-- EXERCISE --
Your answer must be every line of the data that contains "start".

-- RECORDED DATA --
=== Begin Enclosure ===

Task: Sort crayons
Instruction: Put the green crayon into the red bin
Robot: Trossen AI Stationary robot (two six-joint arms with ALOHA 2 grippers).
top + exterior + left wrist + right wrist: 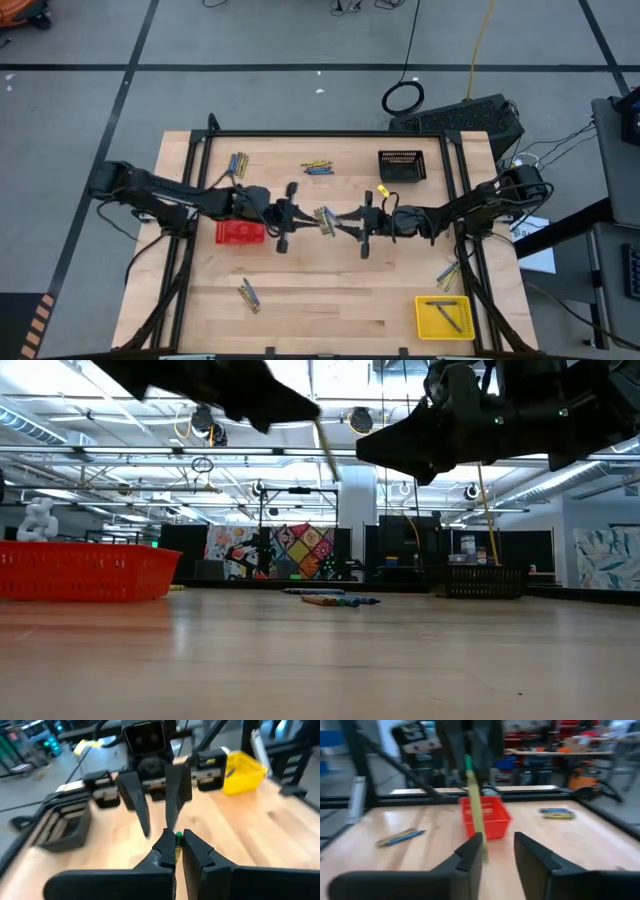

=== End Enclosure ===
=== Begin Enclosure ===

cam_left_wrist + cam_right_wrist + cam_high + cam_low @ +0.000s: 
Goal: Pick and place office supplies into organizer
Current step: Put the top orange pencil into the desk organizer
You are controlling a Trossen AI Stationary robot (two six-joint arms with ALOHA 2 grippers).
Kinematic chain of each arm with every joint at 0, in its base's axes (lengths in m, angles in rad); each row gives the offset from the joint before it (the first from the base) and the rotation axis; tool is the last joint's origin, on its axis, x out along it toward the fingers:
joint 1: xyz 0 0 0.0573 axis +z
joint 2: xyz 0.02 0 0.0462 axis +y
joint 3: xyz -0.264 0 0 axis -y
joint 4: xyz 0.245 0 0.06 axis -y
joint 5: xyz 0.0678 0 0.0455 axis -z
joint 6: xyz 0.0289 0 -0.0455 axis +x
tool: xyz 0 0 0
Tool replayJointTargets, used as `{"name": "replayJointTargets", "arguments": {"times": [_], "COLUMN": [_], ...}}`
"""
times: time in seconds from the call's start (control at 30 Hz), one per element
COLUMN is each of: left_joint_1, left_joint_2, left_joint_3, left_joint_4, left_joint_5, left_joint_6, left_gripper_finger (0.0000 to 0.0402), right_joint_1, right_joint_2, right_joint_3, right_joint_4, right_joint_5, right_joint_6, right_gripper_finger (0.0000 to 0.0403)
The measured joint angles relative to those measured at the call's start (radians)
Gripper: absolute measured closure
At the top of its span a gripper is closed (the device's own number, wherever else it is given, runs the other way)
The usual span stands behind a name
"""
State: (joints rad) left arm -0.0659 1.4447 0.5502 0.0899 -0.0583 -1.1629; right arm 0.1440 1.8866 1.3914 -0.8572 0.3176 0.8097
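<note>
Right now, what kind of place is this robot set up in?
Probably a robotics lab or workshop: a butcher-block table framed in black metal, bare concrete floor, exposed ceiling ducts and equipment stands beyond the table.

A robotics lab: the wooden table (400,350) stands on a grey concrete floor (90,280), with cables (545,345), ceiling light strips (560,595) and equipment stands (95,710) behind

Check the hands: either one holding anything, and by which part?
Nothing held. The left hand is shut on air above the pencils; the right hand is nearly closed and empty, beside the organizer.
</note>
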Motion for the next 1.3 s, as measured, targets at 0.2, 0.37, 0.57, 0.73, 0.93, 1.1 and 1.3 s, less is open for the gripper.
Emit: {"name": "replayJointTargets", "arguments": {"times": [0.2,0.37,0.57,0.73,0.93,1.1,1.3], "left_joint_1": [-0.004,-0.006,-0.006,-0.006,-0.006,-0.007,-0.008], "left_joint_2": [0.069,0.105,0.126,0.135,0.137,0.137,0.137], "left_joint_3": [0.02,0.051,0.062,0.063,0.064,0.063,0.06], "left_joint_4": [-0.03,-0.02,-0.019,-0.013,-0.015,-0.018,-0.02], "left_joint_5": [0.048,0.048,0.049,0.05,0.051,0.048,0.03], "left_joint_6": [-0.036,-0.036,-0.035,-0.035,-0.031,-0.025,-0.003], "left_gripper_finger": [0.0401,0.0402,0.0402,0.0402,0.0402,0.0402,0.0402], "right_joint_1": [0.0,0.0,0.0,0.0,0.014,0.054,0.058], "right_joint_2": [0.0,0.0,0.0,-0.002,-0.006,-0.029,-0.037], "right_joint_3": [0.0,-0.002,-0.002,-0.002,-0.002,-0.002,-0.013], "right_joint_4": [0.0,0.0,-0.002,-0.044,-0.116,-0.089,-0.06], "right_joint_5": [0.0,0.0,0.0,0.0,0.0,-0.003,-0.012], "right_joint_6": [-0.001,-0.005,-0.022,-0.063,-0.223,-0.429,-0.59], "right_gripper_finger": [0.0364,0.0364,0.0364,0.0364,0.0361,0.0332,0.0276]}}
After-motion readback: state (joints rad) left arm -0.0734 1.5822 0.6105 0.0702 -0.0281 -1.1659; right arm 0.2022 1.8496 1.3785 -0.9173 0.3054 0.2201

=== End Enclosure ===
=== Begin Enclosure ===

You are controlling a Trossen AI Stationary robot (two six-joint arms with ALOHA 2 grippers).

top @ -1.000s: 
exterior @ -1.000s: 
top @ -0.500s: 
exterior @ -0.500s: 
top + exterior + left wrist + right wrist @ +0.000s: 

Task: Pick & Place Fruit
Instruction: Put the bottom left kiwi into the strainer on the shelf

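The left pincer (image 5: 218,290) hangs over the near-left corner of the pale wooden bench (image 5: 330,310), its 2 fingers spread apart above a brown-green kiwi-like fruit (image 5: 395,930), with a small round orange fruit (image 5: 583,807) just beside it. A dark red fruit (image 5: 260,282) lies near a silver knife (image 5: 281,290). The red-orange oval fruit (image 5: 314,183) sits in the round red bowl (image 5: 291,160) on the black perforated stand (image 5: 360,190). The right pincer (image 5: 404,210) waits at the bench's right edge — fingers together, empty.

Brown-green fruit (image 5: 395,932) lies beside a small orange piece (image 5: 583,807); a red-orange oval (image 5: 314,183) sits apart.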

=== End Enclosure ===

-- FINISHED EXERCISE --
times: time in seconds from the call's start (control at 30 Hz), one per element
The measured joint angles relative to those measured at the call's start (radians)

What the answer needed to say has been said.